Privatizar uma empresa estratégica como a Sonangol seria (será, é) como privatizar as Forças Armadas, perdendo um dos principais factores da nossa independência económica e financeira, no caso.
Só por ingenuidade, sejamos optimistas, se poderá pensar que os nossos principais responsáveis políticos, a começar pelo Presidente da República, não alinharão nesta estratégia ultraliberal e, por isso, suicida. Privatizar a Sonangol é passar o nosso centro de decisão económico para estranhos e, inclusive, para fora do próprio país.
No caso de uma empresa, da empresa das empresas (a verdadeira galinha dos ovos de ouro, segundo João Lourenço), é seguir a estratégia dos que, do ponto de vista estritamente da rentabilidade comercial, e por isso apátrida, preparam as empresas com a única finalidade de as alienar, criando mais-valias, nada preocupados com quem é o comprador, para onde vai o centro de decisão, que consequências tratará para a economia nacional, para o seu tecido social, para a independência do próprio país.
A crise económica e financeira que Angola atravessa há alguns anos, não só exige como justifica que o Estado mantenha em seu poder empresas e entidades que são estratégicas e que deveriam ser inalienáveis. Estão a funcionar mal? Ponham-se a funcionar bem. Têm altos custos? Têm. Mas são custos que não podem implicar a venda da nossa identidade. E essa identidade só se mantém se, por exemplo, a Sonangol continuar a ser do Estado, continuar (ou voltar) a ser uma empresa âncora.
Angola (mesmo com bélica oposição do MPLA) precisa de travar esta intenção antes que seja demasiado tarde. Não se trata de uma empresa como muitas outras que o Estado quer, e bem, privatizar. A Sonangol é… Angola. E Angola não está à venda (embora às vezes pareça) nem em fase de privatização.
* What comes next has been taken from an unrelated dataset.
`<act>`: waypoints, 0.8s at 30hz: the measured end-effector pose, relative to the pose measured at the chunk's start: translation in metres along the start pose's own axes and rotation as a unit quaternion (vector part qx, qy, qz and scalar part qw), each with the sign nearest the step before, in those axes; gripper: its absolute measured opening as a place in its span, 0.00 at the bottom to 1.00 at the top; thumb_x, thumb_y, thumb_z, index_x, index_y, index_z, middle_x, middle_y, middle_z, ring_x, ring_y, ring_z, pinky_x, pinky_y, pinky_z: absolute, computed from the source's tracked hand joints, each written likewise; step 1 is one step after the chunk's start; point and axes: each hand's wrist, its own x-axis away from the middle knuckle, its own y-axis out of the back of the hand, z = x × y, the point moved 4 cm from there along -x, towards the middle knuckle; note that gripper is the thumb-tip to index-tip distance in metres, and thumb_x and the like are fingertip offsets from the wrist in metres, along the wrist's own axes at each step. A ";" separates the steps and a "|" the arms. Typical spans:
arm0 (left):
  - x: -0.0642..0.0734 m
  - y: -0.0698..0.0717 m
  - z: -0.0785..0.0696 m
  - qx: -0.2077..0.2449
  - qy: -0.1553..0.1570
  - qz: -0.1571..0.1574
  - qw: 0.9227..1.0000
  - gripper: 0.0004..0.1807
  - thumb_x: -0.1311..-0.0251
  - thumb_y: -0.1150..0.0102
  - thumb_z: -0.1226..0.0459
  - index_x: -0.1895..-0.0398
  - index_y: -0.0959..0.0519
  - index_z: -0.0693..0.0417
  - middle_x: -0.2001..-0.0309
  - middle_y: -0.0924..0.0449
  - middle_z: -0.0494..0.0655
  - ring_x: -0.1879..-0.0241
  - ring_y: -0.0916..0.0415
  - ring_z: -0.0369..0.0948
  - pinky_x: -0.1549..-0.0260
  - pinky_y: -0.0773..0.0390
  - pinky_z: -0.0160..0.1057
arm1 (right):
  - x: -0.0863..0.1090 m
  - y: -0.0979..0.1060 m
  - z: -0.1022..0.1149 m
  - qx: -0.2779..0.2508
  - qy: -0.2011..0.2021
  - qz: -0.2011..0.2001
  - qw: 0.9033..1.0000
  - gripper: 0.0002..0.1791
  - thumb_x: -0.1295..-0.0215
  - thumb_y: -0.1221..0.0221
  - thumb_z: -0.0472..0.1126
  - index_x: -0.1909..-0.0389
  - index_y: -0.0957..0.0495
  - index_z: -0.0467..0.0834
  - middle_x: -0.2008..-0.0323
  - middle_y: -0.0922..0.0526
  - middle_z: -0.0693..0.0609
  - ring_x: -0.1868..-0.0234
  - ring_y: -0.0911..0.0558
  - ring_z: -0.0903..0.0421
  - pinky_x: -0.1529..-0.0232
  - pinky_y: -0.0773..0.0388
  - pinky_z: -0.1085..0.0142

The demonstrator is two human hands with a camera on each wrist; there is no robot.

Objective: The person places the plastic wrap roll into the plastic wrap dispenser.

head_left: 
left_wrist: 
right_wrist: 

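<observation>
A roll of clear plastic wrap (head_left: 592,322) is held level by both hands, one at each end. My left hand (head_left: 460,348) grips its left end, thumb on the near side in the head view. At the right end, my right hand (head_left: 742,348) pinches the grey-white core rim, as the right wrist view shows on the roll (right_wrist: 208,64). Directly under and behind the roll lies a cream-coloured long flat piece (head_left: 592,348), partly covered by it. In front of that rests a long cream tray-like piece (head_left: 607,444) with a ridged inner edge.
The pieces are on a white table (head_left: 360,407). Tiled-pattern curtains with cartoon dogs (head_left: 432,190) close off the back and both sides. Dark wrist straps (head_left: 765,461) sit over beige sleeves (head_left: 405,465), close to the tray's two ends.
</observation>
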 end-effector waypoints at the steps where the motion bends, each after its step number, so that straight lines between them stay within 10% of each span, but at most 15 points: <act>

Ou será que está?
Numa longa análise ao processo de privatizações em curso em Angola, a unidade de análise económica da revista britânica ‘The Economist’ alertou para a necessidade de o processo ser bem gerido, sob pena de afastar os potenciais interessados.
“É importante que quaisquer vendas sejam bem geridas, entregando o melhor valor, e que as transferências sejam transparentes para evitar enriquecimentos ilícitos de uma elite bem relacionada politicamente”, avisaram os analistas sobre as privatizações esperadas, totais ou parciais, de empresas como a petrolífera Sonangol, a transportadora aérea TAAG ou a Angola Telecom.
“Vender empresas ou activos nacionais vai ajudar a obter o tão necessário financiamento para o Governo cortar os custos dos salários e reduzir as vulnerabilidades”, e deve também “ajudar o mercado, aumentando a concorrência e melhorando os padrões dos serviços, mas coloca um risco de aumento da instabilidade laboral se as reestruturações afectaram empregos e benefícios”, alertava-se na análise ao programa de privatizações angolano.
Angola introduziu em 1994 a nova legislação sobre privatizações, para aumentar a eficiência, produtividade e competitividade da indústria do país, nacionalizada a custo zero pelo MPLA após a independência de Portugal, proclamada a 11 de Novembro de 1975.
Entre 2001 e 2005, o Governo chegou a identificar 102 empresas para privatização total ou parcial, processo que não chegou a ser concluído.